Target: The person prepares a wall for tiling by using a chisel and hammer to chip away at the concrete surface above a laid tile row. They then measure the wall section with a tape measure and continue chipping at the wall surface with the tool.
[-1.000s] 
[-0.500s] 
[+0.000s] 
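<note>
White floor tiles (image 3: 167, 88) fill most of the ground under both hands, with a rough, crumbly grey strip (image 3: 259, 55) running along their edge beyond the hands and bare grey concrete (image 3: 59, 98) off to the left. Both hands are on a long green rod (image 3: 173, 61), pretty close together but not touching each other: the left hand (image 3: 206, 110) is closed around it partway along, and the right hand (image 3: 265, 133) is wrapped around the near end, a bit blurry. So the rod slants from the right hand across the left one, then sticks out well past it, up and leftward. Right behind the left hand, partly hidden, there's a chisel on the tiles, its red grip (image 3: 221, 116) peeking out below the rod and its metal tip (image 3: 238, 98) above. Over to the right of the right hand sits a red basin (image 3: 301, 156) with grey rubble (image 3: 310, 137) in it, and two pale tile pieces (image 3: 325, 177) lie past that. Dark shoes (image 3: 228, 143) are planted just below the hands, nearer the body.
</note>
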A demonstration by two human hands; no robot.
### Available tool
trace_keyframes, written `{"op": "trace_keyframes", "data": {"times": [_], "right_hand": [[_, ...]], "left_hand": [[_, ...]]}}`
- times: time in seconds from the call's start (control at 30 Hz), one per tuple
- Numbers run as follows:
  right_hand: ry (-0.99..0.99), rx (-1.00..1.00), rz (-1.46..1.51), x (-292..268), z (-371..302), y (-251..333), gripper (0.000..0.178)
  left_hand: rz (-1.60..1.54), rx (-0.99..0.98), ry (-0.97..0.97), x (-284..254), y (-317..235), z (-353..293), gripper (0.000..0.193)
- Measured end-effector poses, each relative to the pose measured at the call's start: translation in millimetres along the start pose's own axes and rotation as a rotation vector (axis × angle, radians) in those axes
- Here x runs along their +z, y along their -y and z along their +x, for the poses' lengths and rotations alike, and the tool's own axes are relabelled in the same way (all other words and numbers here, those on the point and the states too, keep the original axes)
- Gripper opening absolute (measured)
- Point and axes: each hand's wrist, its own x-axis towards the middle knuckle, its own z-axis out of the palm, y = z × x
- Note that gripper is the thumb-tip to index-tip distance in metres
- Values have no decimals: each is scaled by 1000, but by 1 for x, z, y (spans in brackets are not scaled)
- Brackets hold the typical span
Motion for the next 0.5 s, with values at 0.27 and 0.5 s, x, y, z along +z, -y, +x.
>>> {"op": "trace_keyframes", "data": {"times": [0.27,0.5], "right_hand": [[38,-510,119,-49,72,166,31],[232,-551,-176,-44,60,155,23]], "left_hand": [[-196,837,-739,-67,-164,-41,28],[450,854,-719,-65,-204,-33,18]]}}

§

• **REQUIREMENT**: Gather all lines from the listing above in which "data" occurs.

• **YOUR RESPONSE**:
trace_keyframes, written `{"op": "trace_keyframes", "data": {"times": [_], "right_hand": [[_, ...]], "left_hand": [[_, ...]]}}`
>>> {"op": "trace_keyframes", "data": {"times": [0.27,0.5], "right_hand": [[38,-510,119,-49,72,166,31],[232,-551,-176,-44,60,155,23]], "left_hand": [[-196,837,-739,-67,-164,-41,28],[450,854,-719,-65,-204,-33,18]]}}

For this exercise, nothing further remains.